You are viewing the documentation for the container-native version of IBM Event Streams.
Looking for the managed service on IBM Cloud? Click here.

Setting up alert notifications to Slack

Receiving notifications based on monitored metrics is an important way of keeping an eye on the health of your cluster. You can set up notifications to be sent to applications like Slack based on pre-defined triggers.

The following tutorial shows an example of how to set up alert notifications to be sent to Slack based on metrics from Event Streams.

Prerequisites

  • Ensure you have an Event Streams installation available. This tutorial is based on Event Streams version 2019.1.1 installed on IBM Cloud Private 3.1.1, using the default master port 8443.
  • Ensure you have Slack installed and ready to use. This tutorial is based on Slack version 3.3.8.
  • You need to be a Workplace Administrator to add apps to a Slack channel.

Preparing Slack

To send notifications from Event Streams to your Slack channel, configure an incoming webhook URL within your Slack service. The webhook URL provided by Slack is required for the integration steps later in this section. To create the webhook URL:

  1. Open Slack and go to your Slack channel where you want the notifications to be sent.
  2. From your Slack channel click the icon for Channel Settings, and select Add apps or Add an app depending on the Slack plan you are using.
  3. Search for “Incoming Webhooks”.
  4. Click Add configuration.
  5. Select the channel that you want to post to.
  6. Click Add Incoming Webhooks integration.
  7. Copy the URL in the Webhook URL field.

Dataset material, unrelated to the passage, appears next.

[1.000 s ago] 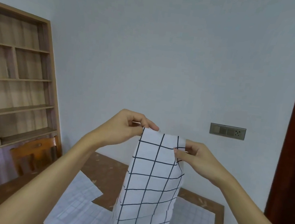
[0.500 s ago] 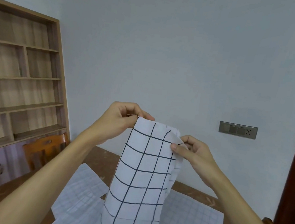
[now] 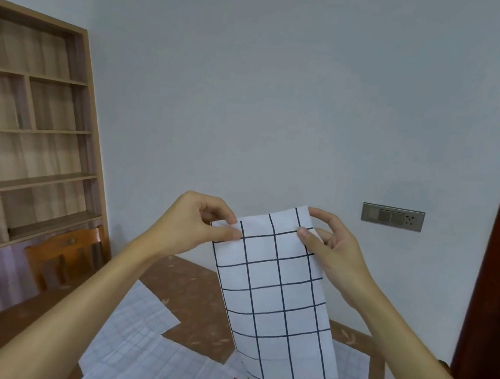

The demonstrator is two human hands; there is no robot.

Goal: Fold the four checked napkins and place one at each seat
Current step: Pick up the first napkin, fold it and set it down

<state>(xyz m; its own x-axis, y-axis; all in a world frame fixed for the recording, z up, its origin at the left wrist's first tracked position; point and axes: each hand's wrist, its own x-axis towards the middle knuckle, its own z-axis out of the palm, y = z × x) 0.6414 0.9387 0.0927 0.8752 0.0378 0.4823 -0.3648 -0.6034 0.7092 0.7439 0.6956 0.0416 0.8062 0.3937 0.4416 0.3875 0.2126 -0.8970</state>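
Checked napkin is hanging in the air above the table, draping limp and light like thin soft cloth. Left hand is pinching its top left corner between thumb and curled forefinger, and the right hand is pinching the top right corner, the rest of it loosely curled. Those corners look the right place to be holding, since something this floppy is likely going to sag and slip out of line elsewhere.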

For more information about incoming webhooks in Slack, see the Slack documentation.

Selecting the metric to monitor

To retrieve a list of available metrics, use an HTTP GET request on your ICP cluster URL as follows:

  1. Log in to your IBM Cloud Private cluster management console from a supported web browser by using the URL https://<Cluster Master Host>:8443.
  2. Use the following request: https://<Cluster Master Host>:8443/prometheus/api/v1/label/__name__/values
    The list of available metrics is displayed.
  3. Select a metric to monitor.

For example, to test the triggering of alerts, you can monitor the total number of partitions for all topics by using the kafka_server_replicamanager_partitioncount_value metric. When topics are created, this metric can trigger notifications.

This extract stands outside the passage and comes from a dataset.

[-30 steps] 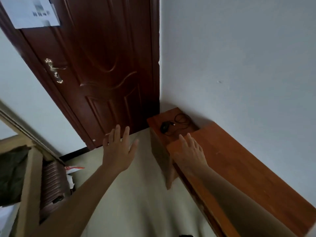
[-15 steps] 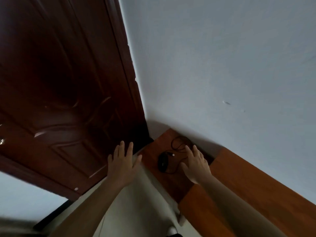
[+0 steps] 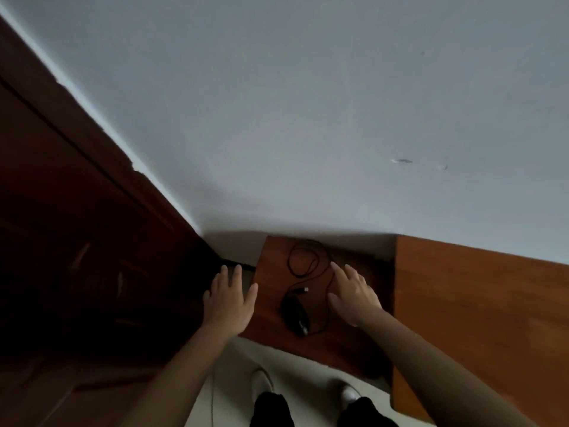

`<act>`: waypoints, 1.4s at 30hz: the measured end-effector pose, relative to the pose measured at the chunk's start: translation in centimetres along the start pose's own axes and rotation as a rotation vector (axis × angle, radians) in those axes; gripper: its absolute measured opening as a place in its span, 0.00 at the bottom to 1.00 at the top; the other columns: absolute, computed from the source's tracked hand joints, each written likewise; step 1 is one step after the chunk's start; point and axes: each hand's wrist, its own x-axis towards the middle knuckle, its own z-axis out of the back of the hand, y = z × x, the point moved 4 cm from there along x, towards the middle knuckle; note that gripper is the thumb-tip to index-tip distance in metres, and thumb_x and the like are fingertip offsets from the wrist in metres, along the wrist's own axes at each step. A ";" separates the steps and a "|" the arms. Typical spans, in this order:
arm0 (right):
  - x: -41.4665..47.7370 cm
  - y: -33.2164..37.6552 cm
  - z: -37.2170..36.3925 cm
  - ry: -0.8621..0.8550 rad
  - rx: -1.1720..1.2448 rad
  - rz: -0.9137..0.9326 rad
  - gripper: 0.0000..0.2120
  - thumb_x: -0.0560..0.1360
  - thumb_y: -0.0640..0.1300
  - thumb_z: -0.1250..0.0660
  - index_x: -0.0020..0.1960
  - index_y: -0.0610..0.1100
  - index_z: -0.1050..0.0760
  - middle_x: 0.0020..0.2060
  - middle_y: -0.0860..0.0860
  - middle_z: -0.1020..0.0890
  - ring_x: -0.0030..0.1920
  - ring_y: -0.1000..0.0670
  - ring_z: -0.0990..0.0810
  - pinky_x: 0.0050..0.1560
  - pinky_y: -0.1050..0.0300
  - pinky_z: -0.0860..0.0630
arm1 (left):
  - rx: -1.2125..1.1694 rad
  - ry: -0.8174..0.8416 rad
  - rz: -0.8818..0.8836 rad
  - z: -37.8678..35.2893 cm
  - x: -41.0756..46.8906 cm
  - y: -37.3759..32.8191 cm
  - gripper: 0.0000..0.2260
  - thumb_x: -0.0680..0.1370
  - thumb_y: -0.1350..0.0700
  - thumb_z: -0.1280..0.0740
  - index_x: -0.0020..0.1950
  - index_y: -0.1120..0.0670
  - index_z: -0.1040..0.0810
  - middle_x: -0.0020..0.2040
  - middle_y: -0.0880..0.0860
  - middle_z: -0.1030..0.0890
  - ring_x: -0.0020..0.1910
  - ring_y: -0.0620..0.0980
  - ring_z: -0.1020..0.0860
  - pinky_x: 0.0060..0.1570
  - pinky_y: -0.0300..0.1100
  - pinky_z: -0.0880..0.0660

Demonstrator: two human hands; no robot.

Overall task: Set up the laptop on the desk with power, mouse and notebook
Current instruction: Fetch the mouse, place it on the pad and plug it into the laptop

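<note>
Dark wooden door (image 3: 77, 241) at nine o'clock, left hand (image 3: 229, 298) fingers spread and empty, low wooden stand (image 3: 354, 343) at six o'clock against a pale wall (image 3: 308, 118), black corded mouse (image 3: 295, 315) resting on it, right hand (image 3: 354, 295) fingers apart over its cable (image 3: 303, 260), higher wooden desk (image 3: 477, 318) at four o'clock

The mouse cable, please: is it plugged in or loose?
Loose: the mouse cable lies looped on the low cabinet, its plug end free beside the mouse.
</note>
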 end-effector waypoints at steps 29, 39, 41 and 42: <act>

For production environments, a good metric to monitor is the number of under-replicated partitions as it tells you about potential problems with your Kafka cluster, such as load or network problems where the cluster becomes overloaded and followers are not able to catch up on leaders. Under-replicated partitions might be a temporary problem, but if it continues for longer, it probably requires urgent attention. An example is to set up a notification trigger to your Slack channel if the number of under-replicated partitions is greater than 0 for more than a minute. You can do this with the kafka_server_replicamanager_underreplicatedpartitions_value metric.

The examples in this tutorial show you how to set up monitoring for both of these metrics, with the purpose of testing notification triggers, and also to have a production environment example.

Note: Not all of the metrics that Kafka uses are published to Prometheus by default. The metrics that are published are controlled by a ConfigMap. You can publish metrics by adding them to the ConfigMap.

For information about the different metrics, see Monitoring Kafka.

Setting the alert rule

To set up the alert rule and define the trigger criteria, use the monitoring-prometheus-alertrules ConfigMap.

By default, the list of rules is empty. See the data section of the ConfigMap, for example:

user$ kubectl get configmap -n kube-system monitoring-prometheus-alertrules -o yaml

apiVersion: v1
data:
  alert.rules: ""
kind: ConfigMap
metadata:
  creationTimestamp: 2019-04-05T13:07:48Z
  labels:
    app: monitoring-prometheus
    chart: ibm-icpmonitoring-1.2.0
    component: prometheus
    heritage: Tiller
    release: monitoring
  name: monitoring-prometheus-alertrules
  namespace: kube-system
  resourceVersion: "4564"
  selfLink: /api/v1/namespaces/kube-system/configmaps/monitoring-prometheus-alertrules
  uid: a87b5766-c89f-11e8-9f94-00000a3304c0

Example test setup

As mentioned earlier, to test the triggering of alerts, you can monitor the total number of partitions for all topics by using the kafka_server_replicamanager_partitioncount_value metric.

Define an alert rule that creates a notification if the number of partitions increases. To achieve this, add a new rule for kafka_server_replicamanager_partitioncount_value, and set the trigger conditions in the data section, for example:

Note: In this example, we are setting a threshold value of 50 as the built-in consumer-offsets topic has 50 partitions by default already, and this topic is automatically created the first time a consumer application connects to the cluster. We will create a topic later with 10 partitions to test the firing of the alert and the subsequent notification to the Slack channel.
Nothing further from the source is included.